Spring Breakers (2013)

Vanessa Hudgens, Selena Gomez, Ashley Bensen and Rachel Korine in Spring Breakers (2013)

Spring Breakers is a fluorescent dream, an elusive ode to excess. Korine’s film is gorgeously ugly, illuminating the worst of human behaviour in swathes of hypercolour; neon bikinis pulsing in streaky, candy-coloured lights.

Spring break is an escape, an emblem of the modern American dream – not to work hard for success, but the aspiration to do nothing and have everything. The first act of the film regularly cuts between a shiny MTV version of spring break; grubby, out-of-focus camcorder footage, and the garish orange and pinks of reality as perceived by four college girls indulging their desires.

Maybe reality is the wrong word. Spring Breakers isn’t interested in reality, instead presenting the American dream as an actual dream, hazy and insubstantial. The film is choppily edited, flitting between now and then, repeating snippets of dialogue as its characters ruminate on unfulfilled aspirations (“I just wanna do better”) or escapism, a strongly-held desire to hold back the floodgates of the real world. Characters do escape to normality – one way or the other – but the film leaves them behind: spring break forever.

Korine takes what could have been trashy – spring break, sex, drugs, Skrillex soundtrack – and spins it into something luminously captivating.

Rating: 190/200

12 thoughts on “Spring Breakers (2013)

  1. My partner and I saw this at a fairly small cinema in Portside, with only one other person in the audience, a 30-something guy with dreadlocks. My partner was convinced that he was masturbating during the film – different, uh, strokes for different folks I guess!

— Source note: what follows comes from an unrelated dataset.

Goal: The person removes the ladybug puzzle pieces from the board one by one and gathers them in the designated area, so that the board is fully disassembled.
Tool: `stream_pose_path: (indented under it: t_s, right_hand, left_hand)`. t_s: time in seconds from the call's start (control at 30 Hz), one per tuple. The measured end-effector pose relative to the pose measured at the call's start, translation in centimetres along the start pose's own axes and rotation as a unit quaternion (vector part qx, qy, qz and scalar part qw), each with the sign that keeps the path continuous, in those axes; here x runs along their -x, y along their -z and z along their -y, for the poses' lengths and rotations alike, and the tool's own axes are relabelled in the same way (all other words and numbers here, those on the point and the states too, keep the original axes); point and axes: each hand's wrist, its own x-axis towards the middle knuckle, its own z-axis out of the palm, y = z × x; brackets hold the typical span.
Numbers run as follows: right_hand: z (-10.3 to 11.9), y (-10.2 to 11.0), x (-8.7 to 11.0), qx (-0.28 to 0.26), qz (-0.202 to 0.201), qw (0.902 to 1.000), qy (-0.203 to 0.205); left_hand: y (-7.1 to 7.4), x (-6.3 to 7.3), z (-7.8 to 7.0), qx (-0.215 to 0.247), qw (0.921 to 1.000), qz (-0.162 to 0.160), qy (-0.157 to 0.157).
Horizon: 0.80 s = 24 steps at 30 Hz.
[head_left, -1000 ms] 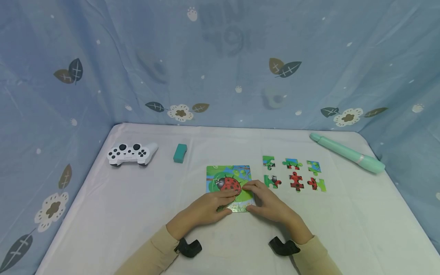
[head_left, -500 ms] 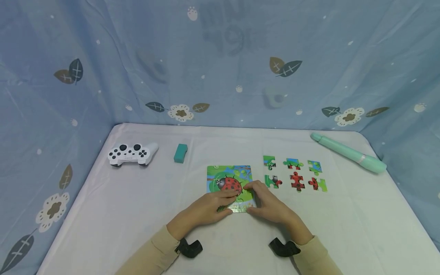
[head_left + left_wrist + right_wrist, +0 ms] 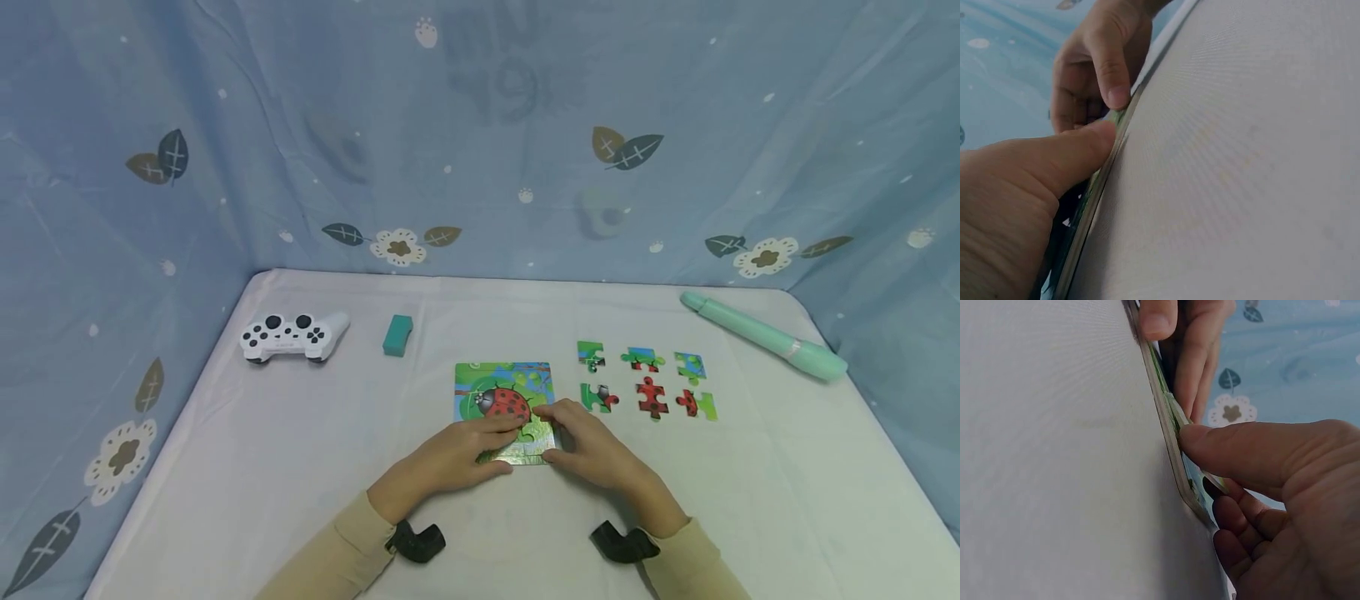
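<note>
A square ladybug puzzle (image 3: 510, 377) lies flat in its board near the middle of the table. My left hand (image 3: 459, 452) rests across its lower left part, fingers fairly straight on the picture and thumb by the near edge. At the lower right corner, my right hand (image 3: 588, 443) pinches a green puzzle piece (image 3: 1174, 407) between thumb and fingers. In the right wrist view, that piece is tilted slightly up from the board (image 3: 1171, 447). Several loose puzzle pieces (image 3: 652, 398) lie in two rows to the right. My left hand hides part of the picture.
A white game controller (image 3: 294, 337) sits at the back left, with a teal block (image 3: 397, 335) beside it. A mint-green wand-like object (image 3: 765, 336) lies along the back right edge. Blue patterned cloth (image 3: 480, 142) surrounds the white table (image 3: 337, 433) at the back and sides.
Both hands keep nearly the same place on the puzzle. The whole head view has shifted slightly. The loose pieces have not moved on the table.
</note>
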Motion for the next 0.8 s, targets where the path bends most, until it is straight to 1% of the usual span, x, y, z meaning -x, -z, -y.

    • Yeah, I thought it was fantastic too; the favourite (new) movie I’ve seen in 2013 so far. There was so much I didn’t have time to talk about in 200 words (like the incredibly directed Chicken Shack robbery, that Britney Spears montage…).

      It’s definitely not an entirely “unreal” work. I think the film sort of sheds the shackles of reality as it progresses; the first half is exaggerated (the grim darkness of …uh, being in college, the brilliant colours of spring break) but it isn’t until Alien enters the picture that things shift to a less “real” film (particularly after Faith’s character leaves). The rhythm of the editing goes from slightly disjointed to shuddering and choppy (not a complaint!), spiralling around the film’s players, and by the time we get to the climax it’s clear this isn’t supposed to be some real crime drama: think the repeated “Seems like a dream…” before Alien exits the film, or how the two girls fearlessly stride into a compound with dozens of gunmen and emerge without a scratch.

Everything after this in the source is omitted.